Malicious actors began exploiting a patched critical vulnerability found in Joomla—a popular open-source content management system—just four hours after its details were disclosed. Discovered by researchers at Trustwave, the SQL injection flaw (CVE-2015-7297, CVE-2015-7857 and CVE-2015-7858) found in versions 3.2 through 3.4.4 of Joomla could potentially grant attackers full administrative access to any vulnerable site.
“CVE-2015-7857 enables an unauthorized remote user to gain administrator privileges by hijacking the administrator session. Following exploitation of the vulnerability, the attacker may gain full control of the web site and execute additional attacks,” explained the researchers in a blog post.
Hours after the release of version 3.4.5 and Trustwave published a technical overview of the vulnerability, web security firm Sucuri reported direct attacks against two highly trafficked Joomla sites using its network. “What is very scary to think is that neither of these sites were patched at the time. The disclosure happened on a Thursday afternoon (evening in Europe), when many webmasters were already off for the day,” said Daniel Cid, Founder and CTO of Sucuri. Within less than 24 hours of the initial disclosure, the firm says it observed Internet-wide scans trying to hit every site on its network. “The first one was just a simple request, not an actual exploit, looking for the default Joomla SQL syntax error page,” explained Cid.

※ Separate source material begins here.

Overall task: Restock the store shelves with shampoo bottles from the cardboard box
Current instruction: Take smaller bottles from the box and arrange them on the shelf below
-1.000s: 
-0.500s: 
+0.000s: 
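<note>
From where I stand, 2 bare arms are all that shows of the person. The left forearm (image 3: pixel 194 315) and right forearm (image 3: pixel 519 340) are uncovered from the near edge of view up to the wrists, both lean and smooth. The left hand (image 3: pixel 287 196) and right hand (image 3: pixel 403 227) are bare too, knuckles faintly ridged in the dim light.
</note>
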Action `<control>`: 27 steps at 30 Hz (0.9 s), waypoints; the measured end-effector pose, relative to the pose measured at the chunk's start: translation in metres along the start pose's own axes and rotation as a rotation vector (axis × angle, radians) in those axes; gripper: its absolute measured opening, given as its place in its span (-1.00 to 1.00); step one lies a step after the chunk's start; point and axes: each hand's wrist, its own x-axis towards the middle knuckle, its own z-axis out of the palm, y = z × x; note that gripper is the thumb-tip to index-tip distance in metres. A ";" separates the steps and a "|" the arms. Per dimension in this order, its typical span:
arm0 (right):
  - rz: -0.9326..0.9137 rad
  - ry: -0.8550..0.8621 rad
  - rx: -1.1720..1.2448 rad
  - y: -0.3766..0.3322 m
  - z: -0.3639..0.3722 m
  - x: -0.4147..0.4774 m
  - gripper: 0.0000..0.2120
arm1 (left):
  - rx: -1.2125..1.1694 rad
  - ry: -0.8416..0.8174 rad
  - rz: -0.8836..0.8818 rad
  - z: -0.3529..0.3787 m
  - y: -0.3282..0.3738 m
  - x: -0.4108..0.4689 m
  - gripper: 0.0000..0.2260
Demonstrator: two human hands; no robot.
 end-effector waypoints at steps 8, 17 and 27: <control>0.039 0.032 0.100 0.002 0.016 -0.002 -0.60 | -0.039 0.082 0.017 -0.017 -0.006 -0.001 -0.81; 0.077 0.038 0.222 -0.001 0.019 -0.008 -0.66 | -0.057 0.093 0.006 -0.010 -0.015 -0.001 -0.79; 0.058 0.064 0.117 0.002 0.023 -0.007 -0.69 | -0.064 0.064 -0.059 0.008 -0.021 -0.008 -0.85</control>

“If the SQL error page showed up, they knew the site was likely a viable target for a follow-up exploitation. The second request was trying to get the admin user form the jos_users table,” he added.
According to Cid, most of the IP addresses the firm flagged in these attacks were behind the Tor network. The number of exploit attempts spotted by Sucuri continued to increase significantly the following days, currently reaching more than 12,000 daily hits per day, said the firm.
Source: Sucuri “This data tell us is that the average webmaster has less than 24 hours to patch a site after a serious disclosure like this. That’s for the average site (small to medium size),” warned Cid. For popular sites, webmasters likely only have a couple of hours, from disclosure to attack, making it critical for them to react fast.
“This is why we emphasize the importance of Defense (security) in Depth. You can not just rely on being updated as your only layer of security. With the proper access control, monitoring, Intrusion detection and prevention system, you can be ahead when cases like this happen or even a 0-day exploit,” Cid concluded.
As of October 27, 2015, W3Techs estimates Joomla to have 6.6 percent share of the market for website content management systems. Furthermore, Internet services company BuiltWith estimates that more than 2.8 million websites worldwide use Joomla.